Task details
Go through the material below and copy each line where the word "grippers" appears.

Data segment
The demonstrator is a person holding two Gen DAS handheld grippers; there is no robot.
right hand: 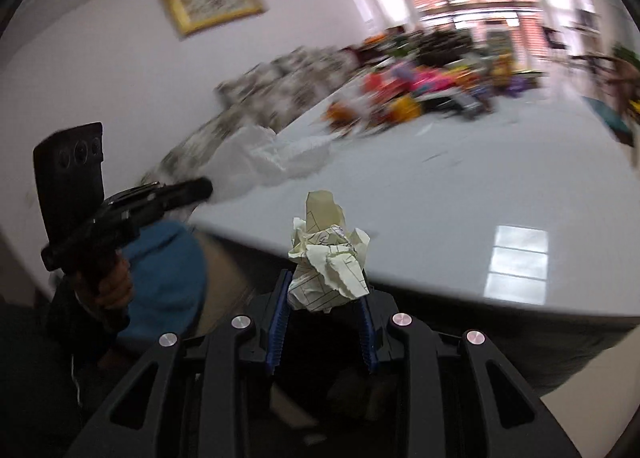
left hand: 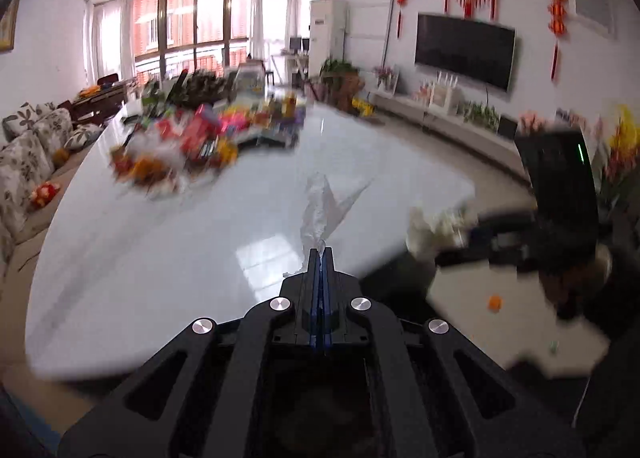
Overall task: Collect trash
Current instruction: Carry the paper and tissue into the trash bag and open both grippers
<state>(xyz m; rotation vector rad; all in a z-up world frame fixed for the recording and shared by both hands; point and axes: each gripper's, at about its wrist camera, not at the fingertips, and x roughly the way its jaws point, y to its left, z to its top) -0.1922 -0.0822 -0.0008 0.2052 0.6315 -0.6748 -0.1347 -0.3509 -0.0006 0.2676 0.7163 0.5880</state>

Task response
The demonstrator is a person holding two Gen DAS handheld grippers; there is no robot.
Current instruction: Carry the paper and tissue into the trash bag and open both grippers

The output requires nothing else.